Every single entry must be reproduced precisely.

****

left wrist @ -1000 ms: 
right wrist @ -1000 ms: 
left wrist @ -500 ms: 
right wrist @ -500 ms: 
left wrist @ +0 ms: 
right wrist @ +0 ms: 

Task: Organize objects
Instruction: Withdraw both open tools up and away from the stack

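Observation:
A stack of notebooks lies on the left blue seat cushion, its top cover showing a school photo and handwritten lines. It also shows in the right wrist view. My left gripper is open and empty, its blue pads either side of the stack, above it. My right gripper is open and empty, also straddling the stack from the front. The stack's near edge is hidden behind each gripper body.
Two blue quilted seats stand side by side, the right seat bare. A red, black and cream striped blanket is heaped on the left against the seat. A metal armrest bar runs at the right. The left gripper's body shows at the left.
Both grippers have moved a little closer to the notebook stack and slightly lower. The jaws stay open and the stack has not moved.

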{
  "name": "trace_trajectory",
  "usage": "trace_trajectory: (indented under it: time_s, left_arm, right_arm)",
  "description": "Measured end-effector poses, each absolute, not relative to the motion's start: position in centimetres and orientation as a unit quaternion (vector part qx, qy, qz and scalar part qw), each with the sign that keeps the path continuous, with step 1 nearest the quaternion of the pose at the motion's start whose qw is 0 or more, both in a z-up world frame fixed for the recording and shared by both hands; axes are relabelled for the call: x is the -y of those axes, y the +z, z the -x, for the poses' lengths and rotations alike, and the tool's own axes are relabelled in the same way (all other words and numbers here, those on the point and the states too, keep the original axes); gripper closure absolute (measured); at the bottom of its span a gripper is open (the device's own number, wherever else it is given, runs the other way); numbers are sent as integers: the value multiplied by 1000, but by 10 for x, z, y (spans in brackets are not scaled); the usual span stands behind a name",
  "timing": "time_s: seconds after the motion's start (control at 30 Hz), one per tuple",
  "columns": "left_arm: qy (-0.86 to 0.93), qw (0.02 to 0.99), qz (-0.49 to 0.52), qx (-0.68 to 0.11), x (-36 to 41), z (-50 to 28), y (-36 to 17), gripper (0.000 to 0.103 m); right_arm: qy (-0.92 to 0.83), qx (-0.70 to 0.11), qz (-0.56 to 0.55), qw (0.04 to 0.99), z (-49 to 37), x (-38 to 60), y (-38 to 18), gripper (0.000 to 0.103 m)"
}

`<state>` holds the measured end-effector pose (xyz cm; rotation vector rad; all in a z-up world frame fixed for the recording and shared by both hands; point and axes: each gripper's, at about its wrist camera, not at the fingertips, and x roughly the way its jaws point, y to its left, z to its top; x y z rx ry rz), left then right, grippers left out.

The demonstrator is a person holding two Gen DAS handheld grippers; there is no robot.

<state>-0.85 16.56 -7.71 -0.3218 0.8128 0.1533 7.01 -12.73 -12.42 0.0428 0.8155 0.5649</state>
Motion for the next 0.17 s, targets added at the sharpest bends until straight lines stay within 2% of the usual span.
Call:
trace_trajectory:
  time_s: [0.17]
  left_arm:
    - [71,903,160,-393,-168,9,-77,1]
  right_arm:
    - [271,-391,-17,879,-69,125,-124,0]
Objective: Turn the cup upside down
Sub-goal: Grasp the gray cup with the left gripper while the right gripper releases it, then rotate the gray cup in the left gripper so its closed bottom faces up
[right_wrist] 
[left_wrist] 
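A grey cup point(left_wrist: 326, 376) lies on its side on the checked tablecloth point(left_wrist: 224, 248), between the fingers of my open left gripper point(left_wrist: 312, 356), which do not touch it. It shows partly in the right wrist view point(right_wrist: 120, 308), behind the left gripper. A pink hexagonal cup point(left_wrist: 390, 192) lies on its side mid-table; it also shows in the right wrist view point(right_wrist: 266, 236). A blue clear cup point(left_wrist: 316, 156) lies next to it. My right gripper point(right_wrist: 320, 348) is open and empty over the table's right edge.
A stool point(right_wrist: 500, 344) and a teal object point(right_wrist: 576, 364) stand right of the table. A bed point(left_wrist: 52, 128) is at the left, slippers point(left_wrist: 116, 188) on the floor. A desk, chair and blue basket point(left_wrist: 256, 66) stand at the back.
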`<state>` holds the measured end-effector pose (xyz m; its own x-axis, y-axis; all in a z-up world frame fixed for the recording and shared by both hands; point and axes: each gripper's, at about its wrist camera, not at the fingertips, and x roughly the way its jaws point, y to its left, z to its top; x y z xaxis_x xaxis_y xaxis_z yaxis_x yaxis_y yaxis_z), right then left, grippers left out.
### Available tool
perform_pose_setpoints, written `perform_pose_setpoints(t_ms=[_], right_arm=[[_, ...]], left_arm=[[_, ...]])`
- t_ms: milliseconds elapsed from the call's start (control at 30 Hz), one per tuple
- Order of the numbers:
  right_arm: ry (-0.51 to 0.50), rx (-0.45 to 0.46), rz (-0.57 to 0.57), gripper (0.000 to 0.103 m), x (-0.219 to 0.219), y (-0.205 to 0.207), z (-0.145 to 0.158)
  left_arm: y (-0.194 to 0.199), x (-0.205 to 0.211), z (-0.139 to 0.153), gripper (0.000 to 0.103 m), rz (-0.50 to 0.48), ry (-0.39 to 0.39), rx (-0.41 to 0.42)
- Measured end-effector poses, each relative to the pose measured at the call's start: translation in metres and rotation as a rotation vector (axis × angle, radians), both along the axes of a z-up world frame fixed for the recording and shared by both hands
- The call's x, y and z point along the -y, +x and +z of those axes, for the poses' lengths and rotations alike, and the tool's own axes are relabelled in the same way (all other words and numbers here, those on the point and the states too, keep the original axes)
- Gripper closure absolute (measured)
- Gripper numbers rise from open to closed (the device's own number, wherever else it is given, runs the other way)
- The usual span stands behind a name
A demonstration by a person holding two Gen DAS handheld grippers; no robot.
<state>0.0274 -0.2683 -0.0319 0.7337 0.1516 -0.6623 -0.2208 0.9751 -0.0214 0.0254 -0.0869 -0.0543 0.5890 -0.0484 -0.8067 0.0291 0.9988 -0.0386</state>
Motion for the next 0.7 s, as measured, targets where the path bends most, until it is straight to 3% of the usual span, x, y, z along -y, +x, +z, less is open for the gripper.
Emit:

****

- _Worked solution_
left wrist @ -1000 ms: 
right wrist @ -1000 ms: 
left wrist @ -500 ms: 
right wrist @ -500 ms: 
left wrist @ +0 ms: 
right wrist @ +0 ms: 

Task: Organize objects
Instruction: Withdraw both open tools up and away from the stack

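Observation:
A stack of notebooks lies on the left blue seat cushion, its top cover showing a school photo and handwritten lines. It also shows in the right wrist view. My left gripper is open and empty, its blue pads either side of the stack, above it. My right gripper is open and empty, also straddling the stack from the front. The stack's near edge is hidden behind each gripper body.
Two blue quilted seats stand side by side, the right seat bare. A red, black and cream striped blanket is heaped on the left against the seat. A metal armrest bar runs at the right. The left gripper's body shows at the left.
Both grippers have moved a little closer to the notebook stack and slightly lower. The jaws stay open and the stack has not moved.
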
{
  "name": "trace_trajectory",
  "usage": "trace_trajectory: (indented under it: time_s, left_arm, right_arm)",
  "description": "Measured end-effector poses, each absolute, not relative to the motion's start: position in centimetres and orientation as a unit quaternion (vector part qx, qy, qz and scalar part qw), each with the sign that keeps the path continuous, with step 1 nearest the quaternion of the pose at the motion's start whose qw is 0 or more, both in a z-up world frame fixed for the recording and shared by both hands; axes are relabelled for the call: x is the -y of those axes, y the +z, z the -x, for the poses' lengths and rotations alike, and the tool's own axes are relabelled in the same way (all other words and numbers here, those on the point and the states too, keep the original axes); gripper closure absolute (measured); at the bottom of its span a gripper is open (the device's own number, wherever else it is given, runs the other way); numbers are sent as integers: the value multiplied by 1000, but by 10 for x, z, y (spans in brackets are not scaled); the usual span stands behind a name",
  "timing": "time_s: seconds after the motion's start (control at 30 Hz), one per tuple",
  "columns": "left_arm: qy (-0.86 to 0.93), qw (0.02 to 0.99), qz (-0.49 to 0.52), qx (-0.68 to 0.11), x (-36 to 41), z (-50 to 28), y (-36 to 17), gripper (0.000 to 0.103 m); right_arm: qy (-0.92 to 0.83), qx (-0.70 to 0.11), qz (-0.56 to 0.55), qw (0.04 to 0.99), z (-49 to 37), x (-38 to 60), y (-38 to 18), gripper (0.000 to 0.103 m)"
}

`<state>` holds the measured end-effector pose (xyz cm; rotation vector rad; all in a z-up world frame fixed for the recording and shared by both hands; point and axes: each gripper's, at about its wrist camera, not at the fingertips, and x roughly the way its jaws point, y to its left, z to its top; x y z rx ry rz), left then right, grippers left out.

The demonstrator is a person holding two Gen DAS handheld grippers; there is no robot.

<state>-0.85 16.56 -7.71 -0.3218 0.8128 0.1533 7.01 -12.73 -12.42 0.0428 0.8155 0.5649</state>
Motion for the next 0.17 s, targets added at the sharpest bends until straight lines stay within 2% of the usual span.
Call:
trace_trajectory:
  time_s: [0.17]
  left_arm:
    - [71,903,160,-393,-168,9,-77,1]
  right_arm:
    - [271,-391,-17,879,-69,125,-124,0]
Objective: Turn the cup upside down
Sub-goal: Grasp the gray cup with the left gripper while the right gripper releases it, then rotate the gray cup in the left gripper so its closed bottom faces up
[right_wrist] 
[left_wrist] 
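A grey cup point(left_wrist: 326, 376) lies on its side on the checked tablecloth point(left_wrist: 224, 248), between the fingers of my open left gripper point(left_wrist: 312, 356), which do not touch it. It shows partly in the right wrist view point(right_wrist: 120, 308), behind the left gripper. A pink hexagonal cup point(left_wrist: 390, 192) lies on its side mid-table; it also shows in the right wrist view point(right_wrist: 266, 236). A blue clear cup point(left_wrist: 316, 156) lies next to it. My right gripper point(right_wrist: 320, 348) is open and empty over the table's right edge.
A stool point(right_wrist: 500, 344) and a teal object point(right_wrist: 576, 364) stand right of the table. A bed point(left_wrist: 52, 128) is at the left, slippers point(left_wrist: 116, 188) on the floor. A desk, chair and blue basket point(left_wrist: 256, 66) stand at the back.
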`<state>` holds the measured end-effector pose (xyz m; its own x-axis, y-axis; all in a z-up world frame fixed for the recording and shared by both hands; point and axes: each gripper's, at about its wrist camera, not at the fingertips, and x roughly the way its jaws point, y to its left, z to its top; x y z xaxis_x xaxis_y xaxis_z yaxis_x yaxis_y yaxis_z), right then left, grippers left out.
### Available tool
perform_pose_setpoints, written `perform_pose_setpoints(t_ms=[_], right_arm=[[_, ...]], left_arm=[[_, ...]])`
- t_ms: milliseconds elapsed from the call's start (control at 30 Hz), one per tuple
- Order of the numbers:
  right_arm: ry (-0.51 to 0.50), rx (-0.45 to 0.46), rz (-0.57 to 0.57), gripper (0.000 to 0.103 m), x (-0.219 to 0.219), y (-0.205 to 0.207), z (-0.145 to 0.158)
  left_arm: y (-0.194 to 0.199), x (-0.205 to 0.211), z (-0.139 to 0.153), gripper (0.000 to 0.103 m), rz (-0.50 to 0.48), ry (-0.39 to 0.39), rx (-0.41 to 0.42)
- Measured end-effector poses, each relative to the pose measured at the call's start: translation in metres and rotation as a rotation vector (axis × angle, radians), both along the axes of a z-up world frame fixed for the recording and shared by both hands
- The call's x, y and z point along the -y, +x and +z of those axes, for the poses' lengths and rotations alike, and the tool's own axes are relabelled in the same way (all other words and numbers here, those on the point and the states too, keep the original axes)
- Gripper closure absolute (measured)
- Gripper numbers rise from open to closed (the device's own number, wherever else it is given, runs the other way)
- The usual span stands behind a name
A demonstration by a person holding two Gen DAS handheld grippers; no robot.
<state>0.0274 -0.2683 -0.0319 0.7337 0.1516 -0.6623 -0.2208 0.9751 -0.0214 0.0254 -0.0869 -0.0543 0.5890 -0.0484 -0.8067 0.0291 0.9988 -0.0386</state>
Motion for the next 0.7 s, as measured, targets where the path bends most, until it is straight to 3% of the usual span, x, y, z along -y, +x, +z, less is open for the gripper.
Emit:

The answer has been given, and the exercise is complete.